Boys and their problems may be the enduring cultural theme in what used to be called the west. Think Oedipus, Cain and Abel, Hamlet, or Huckleberry Finn. All on some level about disfunctional “boys” or half-men trying to function in a disfunctional world. Because the boy problem in education reflects the emotional contours of that story, we may be tempted to treat it as an enduring fiction rather than a broad issue of serious social concern as we really ought to do.
I’ve written elsewhere on this blog about the problem of boys and reading. I’ve also had some longstanding concern about the particular problem of engaging boys in the learning process. Thus it was with some interest that I read This piece from Inside Higher Ed on the latest social science regarding the problem of boys
The working paper, which uses data from the U.S. Census and the National Longitudinal Surveys of Youth, also notes a striking and substantial difference between the sexes in educational attainment, with women outpacing men in every demographic group. The largest gap between men and women in completing college is at the highest economic range, with women at a 13-percentage-point advantage over their male counterparts.
“It was surprising to us to find the female advantage is the largest among the highest quartile,” said Susan Dynarski, a co-author of the study and associate professor of public policy and of education at the University of Michigan. “When you hear about ‘the boy problem,’ you tend to hear about low-income groups.”

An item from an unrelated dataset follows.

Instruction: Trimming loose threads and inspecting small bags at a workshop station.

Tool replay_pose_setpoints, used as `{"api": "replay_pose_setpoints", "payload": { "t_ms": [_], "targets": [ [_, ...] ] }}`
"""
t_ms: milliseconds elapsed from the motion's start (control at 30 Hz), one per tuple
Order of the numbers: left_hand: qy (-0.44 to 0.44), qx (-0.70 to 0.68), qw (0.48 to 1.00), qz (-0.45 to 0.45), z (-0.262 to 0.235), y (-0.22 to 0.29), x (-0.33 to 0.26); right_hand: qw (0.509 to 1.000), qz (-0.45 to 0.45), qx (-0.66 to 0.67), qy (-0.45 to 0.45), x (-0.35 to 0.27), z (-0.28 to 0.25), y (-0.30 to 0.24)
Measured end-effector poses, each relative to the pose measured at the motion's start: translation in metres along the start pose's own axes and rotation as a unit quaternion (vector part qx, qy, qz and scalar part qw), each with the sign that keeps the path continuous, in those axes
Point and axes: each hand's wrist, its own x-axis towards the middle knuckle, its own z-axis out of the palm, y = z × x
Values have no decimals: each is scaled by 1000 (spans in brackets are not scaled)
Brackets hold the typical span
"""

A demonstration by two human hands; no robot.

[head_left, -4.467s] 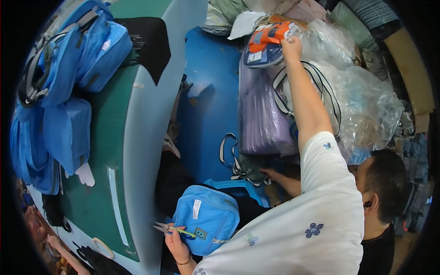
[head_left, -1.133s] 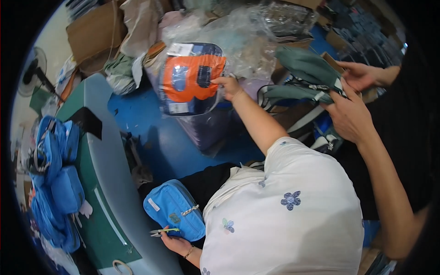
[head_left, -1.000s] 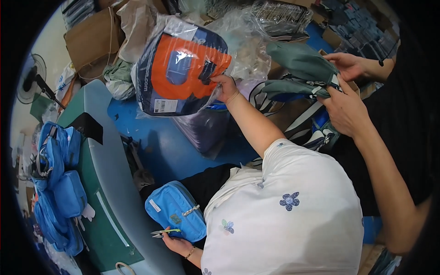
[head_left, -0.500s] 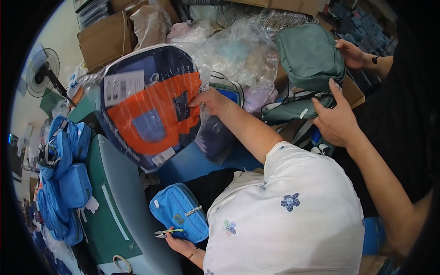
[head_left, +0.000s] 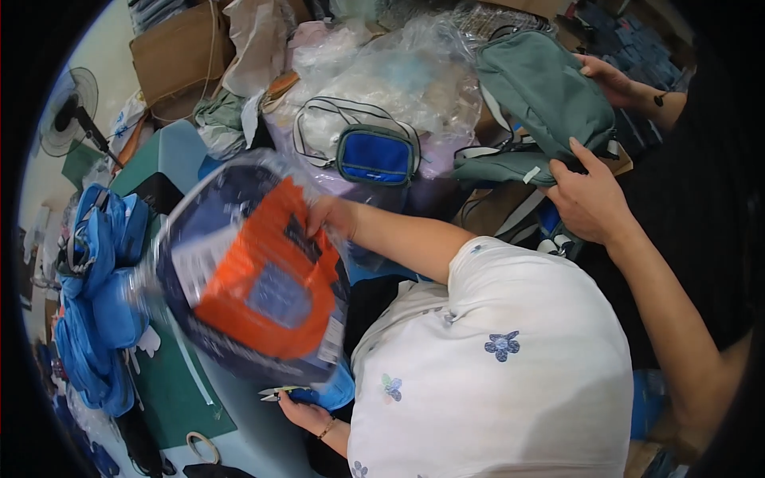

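Evidently the right hand (head_left: 330,217) is gripping a bagged package (head_left: 259,279) at nine o'clock, the left hand (head_left: 305,413) holding snips (head_left: 288,391) at seven, this handling step probably calling next for keeping package and snips apart.

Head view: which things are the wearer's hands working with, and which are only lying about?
At the hands:
- right hand: wrapped orange-and-navy package
- left hand: scissors
- beside it: blue bag, mostly hidden

Lying about:
- piled blue bags on the table
- green pouch with blue panel
- pale tape roll
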Motion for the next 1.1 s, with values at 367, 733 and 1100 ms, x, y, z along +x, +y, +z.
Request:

This last reflects my own intrigue as well. The disparate statistics are often dismissed as a function of class or racial differences with white boys from upper and middle income brackets being largely unaffected. Thus the disparity can be dismissed as being gender based in any crucial way. This study while hardly definitive, calls that in to question.

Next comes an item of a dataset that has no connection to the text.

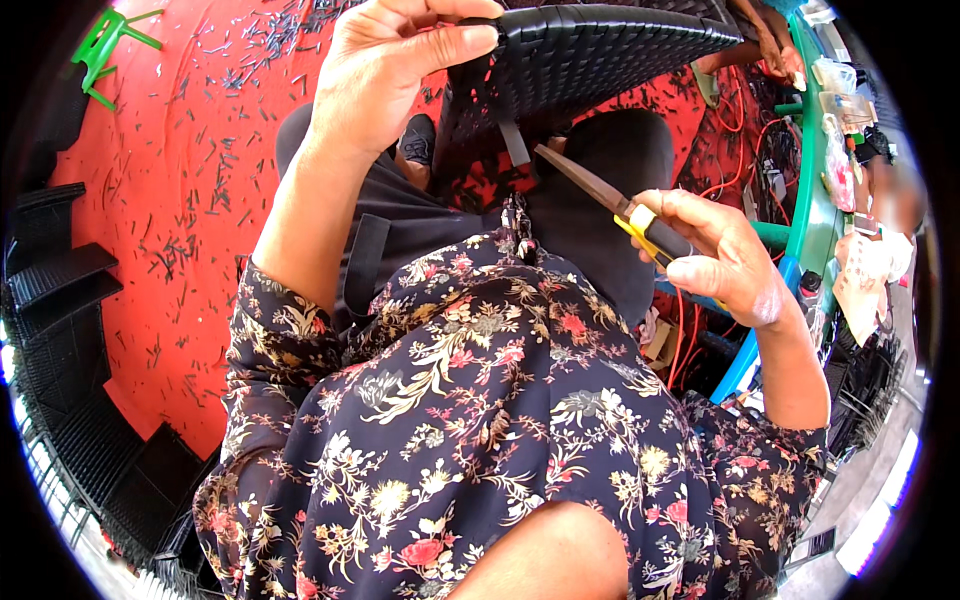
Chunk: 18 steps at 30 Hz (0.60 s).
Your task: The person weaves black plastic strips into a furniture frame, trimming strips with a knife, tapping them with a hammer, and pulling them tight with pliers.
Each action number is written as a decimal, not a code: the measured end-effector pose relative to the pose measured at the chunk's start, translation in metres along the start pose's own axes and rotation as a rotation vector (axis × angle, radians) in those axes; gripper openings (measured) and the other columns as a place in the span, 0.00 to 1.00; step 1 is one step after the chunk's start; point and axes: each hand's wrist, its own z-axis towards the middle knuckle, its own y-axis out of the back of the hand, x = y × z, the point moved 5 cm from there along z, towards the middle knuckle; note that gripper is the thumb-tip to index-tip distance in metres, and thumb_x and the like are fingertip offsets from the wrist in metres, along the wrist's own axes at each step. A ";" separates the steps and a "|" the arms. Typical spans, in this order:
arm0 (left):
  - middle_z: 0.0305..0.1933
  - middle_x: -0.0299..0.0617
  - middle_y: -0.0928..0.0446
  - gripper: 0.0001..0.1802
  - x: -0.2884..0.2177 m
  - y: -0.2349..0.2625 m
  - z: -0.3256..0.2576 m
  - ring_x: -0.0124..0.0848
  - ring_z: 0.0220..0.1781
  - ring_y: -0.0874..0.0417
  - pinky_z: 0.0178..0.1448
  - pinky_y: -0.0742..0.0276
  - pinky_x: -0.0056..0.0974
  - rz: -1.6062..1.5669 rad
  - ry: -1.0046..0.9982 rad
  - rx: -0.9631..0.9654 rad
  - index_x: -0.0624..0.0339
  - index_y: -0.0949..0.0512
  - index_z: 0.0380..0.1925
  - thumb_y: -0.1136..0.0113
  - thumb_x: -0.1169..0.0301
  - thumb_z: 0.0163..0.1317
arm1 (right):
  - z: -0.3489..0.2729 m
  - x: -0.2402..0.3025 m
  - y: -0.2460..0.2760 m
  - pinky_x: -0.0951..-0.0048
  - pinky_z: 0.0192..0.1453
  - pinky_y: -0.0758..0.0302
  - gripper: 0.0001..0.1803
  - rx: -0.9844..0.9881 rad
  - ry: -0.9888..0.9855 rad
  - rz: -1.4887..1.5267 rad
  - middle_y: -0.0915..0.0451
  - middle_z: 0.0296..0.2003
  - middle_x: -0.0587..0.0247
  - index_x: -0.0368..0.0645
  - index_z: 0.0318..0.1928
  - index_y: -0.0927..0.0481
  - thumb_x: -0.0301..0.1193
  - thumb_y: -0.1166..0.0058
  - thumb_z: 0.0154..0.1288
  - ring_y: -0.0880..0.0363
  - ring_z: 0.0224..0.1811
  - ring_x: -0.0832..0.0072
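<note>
My left hand (pixel 375 75) grips the upper left corner of a black woven panel (pixel 600 55), thumb pressed on its edge and fingers behind it. The panel leans above my lap, its plaited strips showing. From its lower left a loose flat strip (pixel 514 143) hangs down. In my right hand (pixel 722 245) is a pair of scissors (pixel 592 182) with yellow and black handles. Their blades look closed and point up and left toward the strip's end, apart from it. Part of the handles is hidden by my fingers.
Black strip offcuts (pixel 180 255) litter the red floor covering (pixel 120 180). A green stool (pixel 100 55) stands far left, with black woven pieces (pixel 65 280) along the left. On the right is a green-edged table (pixel 812 170) bearing bags. Another person's hand (pixel 775 50) shows at upper right, near an orange cable (pixel 735 115).
</note>
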 end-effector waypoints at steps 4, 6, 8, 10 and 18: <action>0.38 0.46 0.18 0.09 0.004 0.002 0.000 0.30 0.38 0.17 0.47 0.21 0.32 -0.063 0.015 -0.017 0.67 0.20 0.38 0.39 0.83 0.56 | 0.003 -0.005 -0.005 0.78 0.54 0.32 0.36 0.017 0.000 0.031 0.28 0.48 0.66 0.30 0.59 0.33 0.39 0.36 0.56 0.32 0.48 0.82; 0.38 0.47 0.18 0.09 0.006 0.004 -0.002 0.31 0.39 0.17 0.47 0.21 0.33 -0.072 0.015 -0.043 0.67 0.21 0.38 0.39 0.83 0.56 | 0.004 -0.007 -0.005 0.77 0.55 0.32 0.36 0.029 0.010 0.037 0.28 0.48 0.65 0.30 0.59 0.33 0.39 0.36 0.56 0.31 0.49 0.81; 0.38 0.48 0.18 0.09 0.007 0.001 -0.001 0.32 0.39 0.16 0.47 0.20 0.34 -0.151 0.045 -0.046 0.67 0.21 0.38 0.39 0.83 0.56 | 0.004 -0.009 -0.005 0.76 0.56 0.32 0.36 0.030 0.012 0.032 0.27 0.49 0.64 0.30 0.59 0.33 0.40 0.36 0.56 0.31 0.50 0.80; 0.38 0.48 0.18 0.09 0.004 -0.004 -0.001 0.33 0.39 0.16 0.47 0.20 0.35 -0.195 0.069 -0.055 0.67 0.21 0.38 0.39 0.83 0.56 | 0.005 -0.010 -0.004 0.75 0.57 0.32 0.37 -0.009 0.057 0.022 0.27 0.49 0.64 0.29 0.59 0.33 0.40 0.36 0.56 0.30 0.51 0.79; 0.38 0.49 0.18 0.09 0.010 -0.001 -0.005 0.35 0.39 0.16 0.48 0.20 0.36 -0.246 0.040 -0.028 0.68 0.21 0.38 0.40 0.83 0.56 | 0.001 0.038 -0.002 0.69 0.55 0.29 0.30 -0.346 0.494 -0.887 0.24 0.44 0.51 0.34 0.52 0.27 0.25 0.40 0.42 0.24 0.50 0.61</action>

When the gender specific elements are not dismissed, it seems to me that they are very often interpreted in quasi-Victorian terms that either assume boys as a class are morally inferior–I.e. they are lazy and don’t want to work hard–or that assume boys are genetically inferior–I.e. boys are not wired in a way that encourages success in our collaborative information based culture.

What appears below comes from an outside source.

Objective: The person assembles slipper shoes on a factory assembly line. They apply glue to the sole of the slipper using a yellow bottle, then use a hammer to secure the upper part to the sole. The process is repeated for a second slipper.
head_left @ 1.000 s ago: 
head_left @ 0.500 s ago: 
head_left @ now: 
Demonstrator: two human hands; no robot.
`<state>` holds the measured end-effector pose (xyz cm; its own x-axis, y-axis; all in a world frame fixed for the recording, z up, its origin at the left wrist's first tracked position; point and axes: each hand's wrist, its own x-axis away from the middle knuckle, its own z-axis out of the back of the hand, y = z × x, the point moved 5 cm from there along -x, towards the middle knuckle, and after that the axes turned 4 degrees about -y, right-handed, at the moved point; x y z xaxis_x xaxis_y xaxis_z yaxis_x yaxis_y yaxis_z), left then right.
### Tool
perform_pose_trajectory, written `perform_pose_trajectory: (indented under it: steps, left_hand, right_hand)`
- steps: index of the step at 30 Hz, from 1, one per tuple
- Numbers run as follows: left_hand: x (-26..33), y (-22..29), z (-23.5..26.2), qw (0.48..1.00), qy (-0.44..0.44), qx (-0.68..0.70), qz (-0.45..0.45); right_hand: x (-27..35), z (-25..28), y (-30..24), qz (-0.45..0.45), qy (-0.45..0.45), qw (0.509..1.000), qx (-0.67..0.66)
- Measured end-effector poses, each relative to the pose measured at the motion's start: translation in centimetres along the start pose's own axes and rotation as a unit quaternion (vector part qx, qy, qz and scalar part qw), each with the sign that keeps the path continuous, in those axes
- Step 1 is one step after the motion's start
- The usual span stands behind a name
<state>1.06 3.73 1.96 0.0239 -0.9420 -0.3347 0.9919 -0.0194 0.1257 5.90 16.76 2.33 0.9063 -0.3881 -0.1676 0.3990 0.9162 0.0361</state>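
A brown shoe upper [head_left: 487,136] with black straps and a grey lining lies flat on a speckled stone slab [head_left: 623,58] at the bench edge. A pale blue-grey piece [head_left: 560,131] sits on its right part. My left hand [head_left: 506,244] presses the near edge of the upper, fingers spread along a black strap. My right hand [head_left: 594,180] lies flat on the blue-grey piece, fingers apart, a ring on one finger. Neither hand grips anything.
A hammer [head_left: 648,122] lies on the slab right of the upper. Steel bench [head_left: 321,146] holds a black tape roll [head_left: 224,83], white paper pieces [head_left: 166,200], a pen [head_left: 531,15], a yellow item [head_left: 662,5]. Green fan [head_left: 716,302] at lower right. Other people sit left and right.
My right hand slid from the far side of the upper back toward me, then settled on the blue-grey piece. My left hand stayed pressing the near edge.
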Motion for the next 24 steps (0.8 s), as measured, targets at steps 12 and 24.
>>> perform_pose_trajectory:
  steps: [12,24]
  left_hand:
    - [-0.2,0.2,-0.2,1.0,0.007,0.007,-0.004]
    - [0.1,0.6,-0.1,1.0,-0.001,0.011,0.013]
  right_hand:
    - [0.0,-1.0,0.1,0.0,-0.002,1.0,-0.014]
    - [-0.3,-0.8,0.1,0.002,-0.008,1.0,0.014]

Both these arguments–to be sure, there are other arguments– strike me as deeply problematic. Imagine if we applied the same terms to women or to race, assuming that failure to perform was the result of moral or genetic flaws rather the structure of social attitudes toward education or the social assumptions embedded within the educational process. additionally, and ironically, I think this tendency to blame boys for their problems is structured along typically masculinity lines. That is, in the stories of Oedipus and the others I mention above, boys are judged by their success or failure in overcoming their disfunction. They are judged–usually as to whether they are worthy of becoming men–by whether they individually overcome the corruption of the world around them (Huckleberry Finn) or overcome the cowardice within (Hamlet) or by whether they overcome the temptations to pride (Cain). But the point is, finally that they are judged. To be a boy is to be judged worthy or unworthy, however vague and indistinct the standards by which that worth is determined.
What would happen, I wonder, if we stopped judging boys and instead turned our eyes on a society and an educational system that facilitates their failure?
Dr. Powers, I really like this post. I don’t know if I have anything worth saying, any answers to offer really, but I will offer a brief anecdote. A boy in my homeroom came from Romania. Incredibly intelligent, he caught up with the coursework in a year and overcame his British counterparts in the second year. He missed his Romanian friends, made few friends in England, and was generally despondent, withdrawn and obviously incredibly unhappy.
In 10th grade, he started skipping school to make his parents take him back to Romania. When that didn’t work, he stole his mom’s credit card, bought a flight online, got to the airport by train and was in Romania (claiming to be at his friend’s for the weekend). His mom called me crying… “what can I do?”
I don’t have any children, but the only advice I could give to her was to never give up on him because you love him. When he came back, I did tell him how much his mom loved him, because, to steal a line from “Whip it”… if my kid ever ran away from me, “I’d break his legs so he could never do it again.”
He’s on his way to a private 6th form with top marks, but I know he’s probably the exception and not the rule in this “problem” of boys… sigh.
The ways in which these kinds of things are narrated is deeply conflicted, in my view anyway. On the one hand, of course, I’m sure that if we looked at performance in the upper-income bracket we’d discover that students there on the whole, including male students, are outperforming their peers in lower-income brackets. Thus the tendency is to say it’s an income problem, and in some sense it is. But if there’s a 13% gap even at the highest income bracket, this speaks to something that is not solved by reducing income inequality or by reducing racial bias and ethnocentrism (even though it is possible that steps take to address those social issues would have a derivative effect of improving the performance of males across the spectrum). If even at the highest levels of income we have boys underperforming in comparison to girls at a rate of roughly 56% to 44%, we ought to be asking what it is about our pedagogies, curricula, and/or social structures that perpetuates that gap rather than blaming 15,16, and 17 year olds for an educational and social system they’ve done very little to create and have had very little opportunity to change.